Cancer is a class of diseases categorized by out-of-control cells’ growth which affect DNAs and make them impaired. Various treatment possibilities for cancer exist, with the main ones including surgery, chemotherapy, radiation therapy, hormonal therapy, targeted therapy, and palliative care. Which treatments are used depends on the category, site, and position of cancer as well as the person’s health and wishes. Chemotherapy is the usage of medication to treat ailments. More specifically, chemotherapy normally refers to the destruction of cancer cells. The incidence of administration of chemotherapy may cause some effect can degrade the patient's functional status of anxiety. Anxiety can ascend due to the effects of chemotherapy. Some cancer cells subsist chemotherapy by consuming their neighboring tumor cells. The study proposes that this action of cannibalism provides these cancer cells with the dynamism essential to stay alive and initiate tumor relapse after the progress of treatment is completed.

Types of chemotherapy

Conventional chemotherapy: Conventional chemotherapy is the leading treatment for cancer and assists patients in the form of reduced relapse and metastasis and longer comprehensive survival. However, as the target therapy drugs and delivery systems are not wholly accurate, it also results in quite a few side effects and is less competent in several cancers due to the spared cancer stem cells, which are considered the basis for chemotherapy resistance, relapse, and metastasis.

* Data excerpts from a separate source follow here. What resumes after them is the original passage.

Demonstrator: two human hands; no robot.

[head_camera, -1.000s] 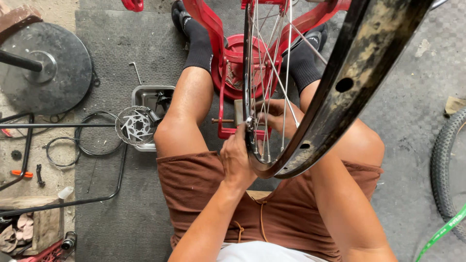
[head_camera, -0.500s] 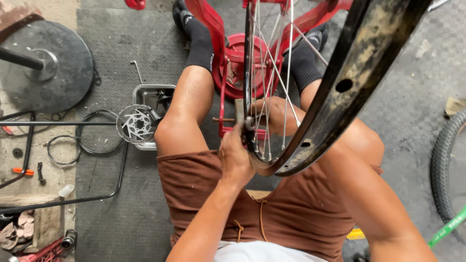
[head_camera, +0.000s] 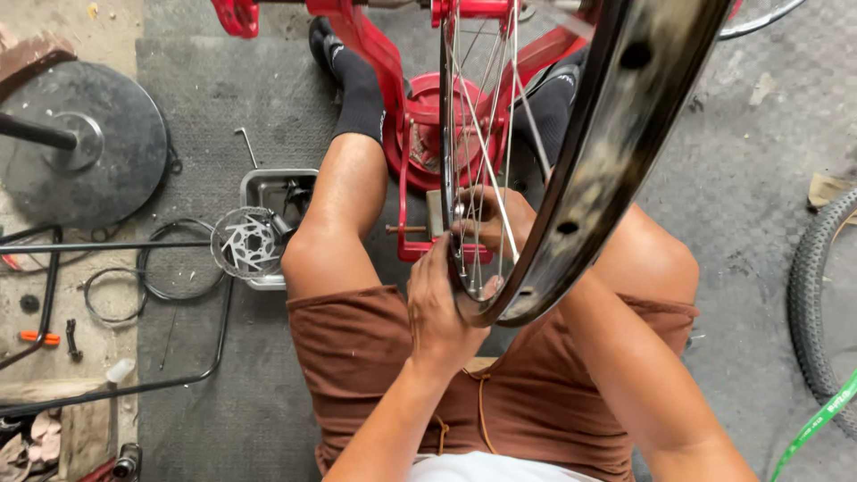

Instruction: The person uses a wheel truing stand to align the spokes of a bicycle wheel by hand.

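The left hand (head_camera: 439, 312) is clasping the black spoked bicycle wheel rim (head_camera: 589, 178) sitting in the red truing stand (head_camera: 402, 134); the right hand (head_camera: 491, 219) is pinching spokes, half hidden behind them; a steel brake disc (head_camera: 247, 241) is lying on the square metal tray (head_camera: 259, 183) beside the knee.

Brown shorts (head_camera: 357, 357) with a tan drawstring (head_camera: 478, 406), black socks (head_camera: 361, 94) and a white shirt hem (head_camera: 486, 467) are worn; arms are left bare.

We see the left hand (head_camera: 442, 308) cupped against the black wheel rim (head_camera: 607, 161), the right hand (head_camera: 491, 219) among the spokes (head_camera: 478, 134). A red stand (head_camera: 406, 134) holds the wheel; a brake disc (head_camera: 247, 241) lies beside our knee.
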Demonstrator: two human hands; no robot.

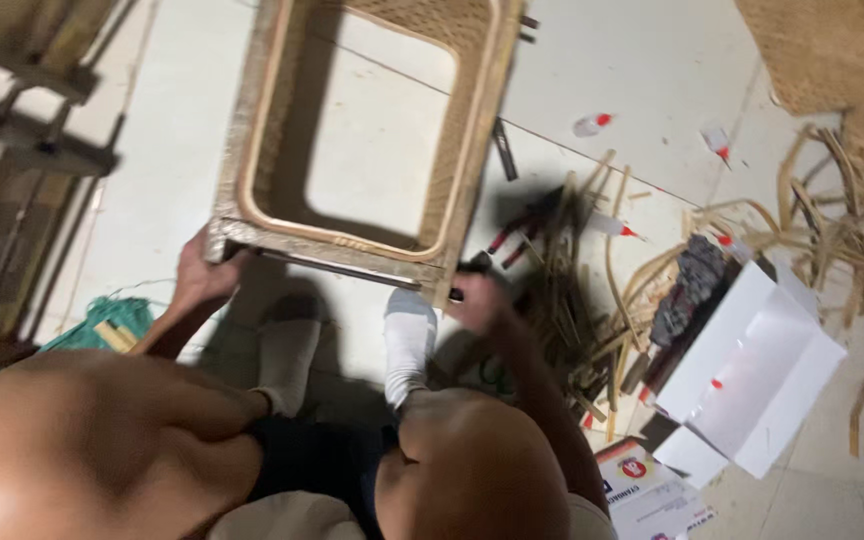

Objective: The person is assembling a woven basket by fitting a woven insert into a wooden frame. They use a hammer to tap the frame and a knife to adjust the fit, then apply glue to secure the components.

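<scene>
Gripping the near left corner of the rectangular woven rattan frame (352,130) with my left hand (202,275), I am keeping that hand closed around the corner post, fingers wrapped on it. I am holding my right hand (477,297) at the near right corner of the same frame, fist closed; motion blur is hiding whether it is clamping the frame itself or a small dark tool, so I cannot tell what it holds. The frame is lying flat on the pale tiled floor (652,80) directly ahead of me, its long sides running away from my body, its near rail spanning between both hands just beyond my two white-socked feet (407,340). Both hands are sitting equally close to it, one per corner. Loose rattan strips and offcuts (592,300) are piling up to my right, beside an open white cardboard box (752,370) and small red-capped glue bottles (592,123).
</scene>
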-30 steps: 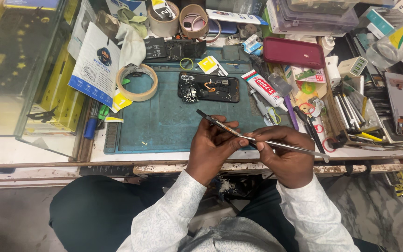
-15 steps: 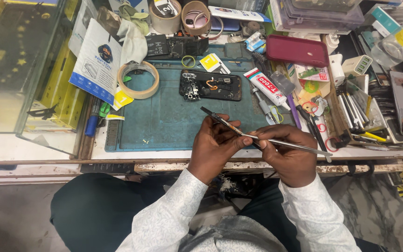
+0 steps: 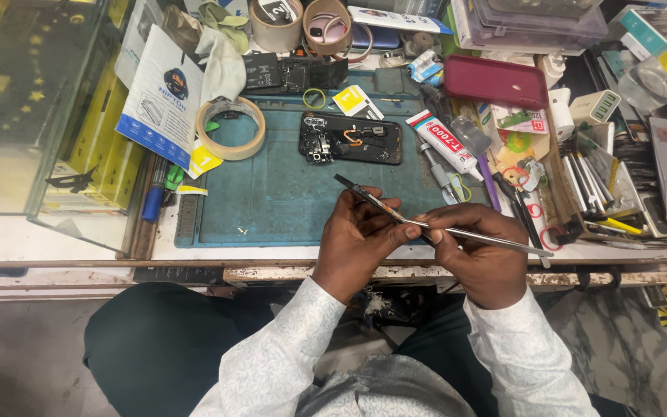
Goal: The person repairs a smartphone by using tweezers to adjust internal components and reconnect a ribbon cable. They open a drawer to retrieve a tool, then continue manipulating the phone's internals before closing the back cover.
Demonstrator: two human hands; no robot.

Targeted therapy: The Folate Receptor (FR) is a definite tumor-related antigen that binds folate and folate–drug conjugates with very high affinity and shuttles these certain molecules inside cells via an endocytic mechanism. Using folate (or an analog thereof) as the ligand, a wide variety of drug contents can be delivered to FR-positive cells, ranging from small radioactive imaging agents up to large DNAcontaining formulations. For therapeutic purposes, the addition of small molecular weight, highly potent agents to folate is a novel approach.

Hormonal therapy: The hormonal treatment gives a small number of objective responses in patients treated; most frequently the responses are incomplete and of short period. In practice, treatment with a progestational agent, such as medroxyprogesterone acetate, is frequently used because of the slight production of unwanted side effects and lack of more effective therapy. Single-agent chemotherapy seems to enhance little in terms of tumor response, although a small fraction of patients will have favorable responses to single agents such as vinblastine. Combination chemotherapy may give a marginally higher response rate according to results reported in numerous small series, but there is a considerable increase in toxicity, and, as yet, no clearly definable improvement in patient survival.

Tumor cell invasion and metastasis are related to the proteolytic activity of several types of proteinases. Among them, cathepsins, which are lysosomal proteinases, have received more responsiveness recently. Since raised expressions of cathepsins and reduced levels of their inhibitors have been detected in numerous human cancers, including breast, gastric, and prostate cancer, mainly in aggressive cancer cells, cathepsins have been advised to be biological markers of malignant tumors and have been attested useful for prognosis of the disease. Furthermore, cathepsins have several roles in cancer progression. Cathepsin D has a mitogenic activity independent of its proteolytic activity and it attenuates the antitumor immune response of putrefying chemokines to inhibit the function of dendritic cells. Cathepsins B and L have been shown to play a key role in matrix degradation and cell invasion. The administration of their inhibitors averts the invasion and metastasis of cancer cells. These results designate that cancer cells orchestrate various cathepsins to progress malignant ailments.